Extracted records —

*** Begin section ***

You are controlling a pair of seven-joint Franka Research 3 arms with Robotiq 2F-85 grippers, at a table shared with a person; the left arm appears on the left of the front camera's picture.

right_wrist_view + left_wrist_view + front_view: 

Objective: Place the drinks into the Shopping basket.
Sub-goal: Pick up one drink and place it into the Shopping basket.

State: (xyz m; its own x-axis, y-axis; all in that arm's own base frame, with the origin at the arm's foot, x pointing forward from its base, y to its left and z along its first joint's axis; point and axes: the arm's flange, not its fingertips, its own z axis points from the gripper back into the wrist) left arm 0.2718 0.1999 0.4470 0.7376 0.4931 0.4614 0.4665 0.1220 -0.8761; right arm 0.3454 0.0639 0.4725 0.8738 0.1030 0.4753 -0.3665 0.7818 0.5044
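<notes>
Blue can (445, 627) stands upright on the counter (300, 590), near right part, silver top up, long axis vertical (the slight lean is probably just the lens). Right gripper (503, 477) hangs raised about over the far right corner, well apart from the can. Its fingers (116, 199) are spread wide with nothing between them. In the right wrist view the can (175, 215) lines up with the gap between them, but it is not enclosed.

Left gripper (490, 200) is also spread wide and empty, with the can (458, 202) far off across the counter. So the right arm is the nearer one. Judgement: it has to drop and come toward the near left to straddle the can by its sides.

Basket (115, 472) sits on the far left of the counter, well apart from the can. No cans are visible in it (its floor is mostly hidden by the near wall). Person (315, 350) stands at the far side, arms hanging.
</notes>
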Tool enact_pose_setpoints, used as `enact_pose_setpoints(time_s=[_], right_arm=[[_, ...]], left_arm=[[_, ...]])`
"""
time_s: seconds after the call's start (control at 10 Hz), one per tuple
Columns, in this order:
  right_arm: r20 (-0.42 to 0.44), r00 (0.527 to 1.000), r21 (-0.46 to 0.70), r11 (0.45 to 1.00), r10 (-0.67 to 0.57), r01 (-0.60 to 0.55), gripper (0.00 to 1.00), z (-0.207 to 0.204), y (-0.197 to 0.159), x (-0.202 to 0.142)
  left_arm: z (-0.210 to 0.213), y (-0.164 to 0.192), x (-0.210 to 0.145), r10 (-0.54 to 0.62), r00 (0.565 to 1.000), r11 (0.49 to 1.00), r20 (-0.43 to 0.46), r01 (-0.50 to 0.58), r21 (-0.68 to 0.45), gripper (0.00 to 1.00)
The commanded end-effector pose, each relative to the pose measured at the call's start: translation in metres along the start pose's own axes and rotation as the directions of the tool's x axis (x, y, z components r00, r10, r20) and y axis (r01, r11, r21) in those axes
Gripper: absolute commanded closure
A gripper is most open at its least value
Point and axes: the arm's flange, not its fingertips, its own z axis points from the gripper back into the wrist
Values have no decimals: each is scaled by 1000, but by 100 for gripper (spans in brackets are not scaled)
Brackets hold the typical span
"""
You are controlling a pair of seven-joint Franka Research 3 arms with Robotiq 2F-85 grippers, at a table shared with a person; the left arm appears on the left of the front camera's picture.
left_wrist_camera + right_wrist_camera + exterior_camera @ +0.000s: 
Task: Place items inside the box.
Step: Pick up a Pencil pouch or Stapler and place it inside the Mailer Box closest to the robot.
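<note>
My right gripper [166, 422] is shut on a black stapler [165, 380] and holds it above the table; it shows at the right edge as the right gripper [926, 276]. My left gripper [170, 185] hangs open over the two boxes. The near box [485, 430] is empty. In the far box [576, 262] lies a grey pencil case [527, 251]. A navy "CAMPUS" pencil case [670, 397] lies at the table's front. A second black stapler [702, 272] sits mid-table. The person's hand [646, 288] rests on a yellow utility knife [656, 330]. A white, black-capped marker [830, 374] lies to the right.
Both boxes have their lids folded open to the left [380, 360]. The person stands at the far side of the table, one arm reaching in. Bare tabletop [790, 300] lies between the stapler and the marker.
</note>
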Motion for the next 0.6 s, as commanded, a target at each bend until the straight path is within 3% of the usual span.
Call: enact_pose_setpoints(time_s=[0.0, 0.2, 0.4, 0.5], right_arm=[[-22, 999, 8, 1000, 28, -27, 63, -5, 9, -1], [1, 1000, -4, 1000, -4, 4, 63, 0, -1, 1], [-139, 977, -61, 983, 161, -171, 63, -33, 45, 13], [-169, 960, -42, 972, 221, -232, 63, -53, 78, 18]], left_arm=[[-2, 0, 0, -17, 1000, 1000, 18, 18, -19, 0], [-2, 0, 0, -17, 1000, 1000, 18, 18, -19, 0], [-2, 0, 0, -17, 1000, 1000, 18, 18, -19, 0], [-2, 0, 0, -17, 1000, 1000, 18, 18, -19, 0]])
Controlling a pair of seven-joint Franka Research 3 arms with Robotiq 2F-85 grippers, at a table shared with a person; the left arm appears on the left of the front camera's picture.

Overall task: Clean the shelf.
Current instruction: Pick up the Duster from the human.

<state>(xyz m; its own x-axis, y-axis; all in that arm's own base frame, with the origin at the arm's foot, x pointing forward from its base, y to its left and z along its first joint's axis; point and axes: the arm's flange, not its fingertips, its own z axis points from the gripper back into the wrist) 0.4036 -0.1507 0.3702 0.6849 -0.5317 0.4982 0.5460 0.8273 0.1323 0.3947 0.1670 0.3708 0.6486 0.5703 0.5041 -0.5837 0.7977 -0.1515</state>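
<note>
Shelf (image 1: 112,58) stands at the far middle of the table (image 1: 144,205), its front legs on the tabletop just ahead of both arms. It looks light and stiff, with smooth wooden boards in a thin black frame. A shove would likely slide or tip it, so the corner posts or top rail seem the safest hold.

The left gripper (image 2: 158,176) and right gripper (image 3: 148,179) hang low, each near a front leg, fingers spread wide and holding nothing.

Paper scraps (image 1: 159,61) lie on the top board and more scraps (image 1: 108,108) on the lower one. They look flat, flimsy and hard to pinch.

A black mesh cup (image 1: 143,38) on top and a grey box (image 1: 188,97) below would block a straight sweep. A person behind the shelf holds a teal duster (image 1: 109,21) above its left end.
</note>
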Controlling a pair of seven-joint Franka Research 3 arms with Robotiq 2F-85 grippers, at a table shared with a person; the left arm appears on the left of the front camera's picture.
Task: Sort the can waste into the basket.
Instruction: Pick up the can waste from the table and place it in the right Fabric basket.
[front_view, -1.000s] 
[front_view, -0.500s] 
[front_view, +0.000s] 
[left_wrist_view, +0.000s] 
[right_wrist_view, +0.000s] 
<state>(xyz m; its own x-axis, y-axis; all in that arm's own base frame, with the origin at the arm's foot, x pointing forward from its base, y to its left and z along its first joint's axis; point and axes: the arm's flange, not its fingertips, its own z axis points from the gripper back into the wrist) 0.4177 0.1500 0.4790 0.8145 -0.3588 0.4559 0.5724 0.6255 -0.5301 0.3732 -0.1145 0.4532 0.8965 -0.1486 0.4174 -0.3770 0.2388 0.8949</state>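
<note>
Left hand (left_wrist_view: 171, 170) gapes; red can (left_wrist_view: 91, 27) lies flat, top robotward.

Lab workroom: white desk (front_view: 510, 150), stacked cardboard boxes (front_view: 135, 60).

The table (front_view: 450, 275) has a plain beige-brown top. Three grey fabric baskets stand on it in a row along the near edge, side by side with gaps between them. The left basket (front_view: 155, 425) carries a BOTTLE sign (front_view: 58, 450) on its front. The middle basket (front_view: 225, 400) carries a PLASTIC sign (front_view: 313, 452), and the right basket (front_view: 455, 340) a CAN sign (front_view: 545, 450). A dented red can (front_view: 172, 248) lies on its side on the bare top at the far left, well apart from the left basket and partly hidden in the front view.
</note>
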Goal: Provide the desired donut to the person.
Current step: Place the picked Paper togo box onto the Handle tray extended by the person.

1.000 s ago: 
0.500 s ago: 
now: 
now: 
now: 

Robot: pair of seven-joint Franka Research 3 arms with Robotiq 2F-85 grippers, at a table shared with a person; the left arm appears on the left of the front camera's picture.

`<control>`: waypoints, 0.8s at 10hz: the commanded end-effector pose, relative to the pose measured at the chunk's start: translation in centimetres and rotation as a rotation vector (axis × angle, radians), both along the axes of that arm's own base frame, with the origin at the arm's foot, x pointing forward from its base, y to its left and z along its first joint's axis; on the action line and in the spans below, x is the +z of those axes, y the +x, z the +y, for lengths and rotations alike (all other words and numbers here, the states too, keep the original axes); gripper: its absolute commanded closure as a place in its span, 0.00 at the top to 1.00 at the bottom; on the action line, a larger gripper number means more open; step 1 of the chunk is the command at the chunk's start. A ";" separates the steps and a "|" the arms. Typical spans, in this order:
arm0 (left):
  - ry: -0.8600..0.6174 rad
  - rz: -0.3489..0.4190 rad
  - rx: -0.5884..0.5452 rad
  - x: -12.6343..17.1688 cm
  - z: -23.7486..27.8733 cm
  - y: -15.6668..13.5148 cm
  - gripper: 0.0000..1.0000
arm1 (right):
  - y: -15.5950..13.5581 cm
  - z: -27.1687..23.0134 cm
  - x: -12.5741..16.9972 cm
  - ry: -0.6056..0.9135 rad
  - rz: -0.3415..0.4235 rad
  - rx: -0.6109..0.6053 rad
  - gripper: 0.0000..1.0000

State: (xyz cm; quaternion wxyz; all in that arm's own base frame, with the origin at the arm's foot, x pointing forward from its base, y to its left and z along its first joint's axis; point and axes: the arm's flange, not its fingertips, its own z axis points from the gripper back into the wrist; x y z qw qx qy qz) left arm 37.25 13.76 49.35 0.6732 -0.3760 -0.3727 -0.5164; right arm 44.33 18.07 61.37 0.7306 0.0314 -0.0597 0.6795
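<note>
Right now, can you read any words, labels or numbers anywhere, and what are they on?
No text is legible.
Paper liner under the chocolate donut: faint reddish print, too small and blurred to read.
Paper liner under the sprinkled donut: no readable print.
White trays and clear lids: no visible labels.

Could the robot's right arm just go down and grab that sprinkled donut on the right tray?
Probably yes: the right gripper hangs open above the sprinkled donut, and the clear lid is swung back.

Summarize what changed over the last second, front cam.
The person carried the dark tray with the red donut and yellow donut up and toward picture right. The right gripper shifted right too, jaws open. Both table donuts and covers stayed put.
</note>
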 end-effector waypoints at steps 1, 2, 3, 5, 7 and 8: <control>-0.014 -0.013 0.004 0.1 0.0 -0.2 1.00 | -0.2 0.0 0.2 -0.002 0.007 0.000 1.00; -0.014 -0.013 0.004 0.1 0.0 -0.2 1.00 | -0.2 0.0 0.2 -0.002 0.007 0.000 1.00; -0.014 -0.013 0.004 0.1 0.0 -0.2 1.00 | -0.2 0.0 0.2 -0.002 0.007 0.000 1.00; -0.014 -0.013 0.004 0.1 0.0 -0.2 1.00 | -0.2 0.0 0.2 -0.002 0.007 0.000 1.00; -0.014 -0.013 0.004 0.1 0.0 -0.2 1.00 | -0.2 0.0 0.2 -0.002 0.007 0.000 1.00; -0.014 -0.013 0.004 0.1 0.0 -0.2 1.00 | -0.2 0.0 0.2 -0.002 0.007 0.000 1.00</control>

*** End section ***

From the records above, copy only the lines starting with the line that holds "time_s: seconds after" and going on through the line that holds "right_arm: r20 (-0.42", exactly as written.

time_s: seconds after the call's start (control at 10 Hz), one per tuple
Columns, in this order:
  right_arm: r20 (-0.42 to 0.44), r00 (0.527 to 1.000), r21 (-0.46 to 0.70), r11 (0.45 to 1.00), r10 (-0.67 to 0.57), r01 (-0.60 to 0.55), gripper (0.00 to 1.00), z (-0.207 to 0.204), y (-0.197 to 0.159), x (-0.202 to 0.142)

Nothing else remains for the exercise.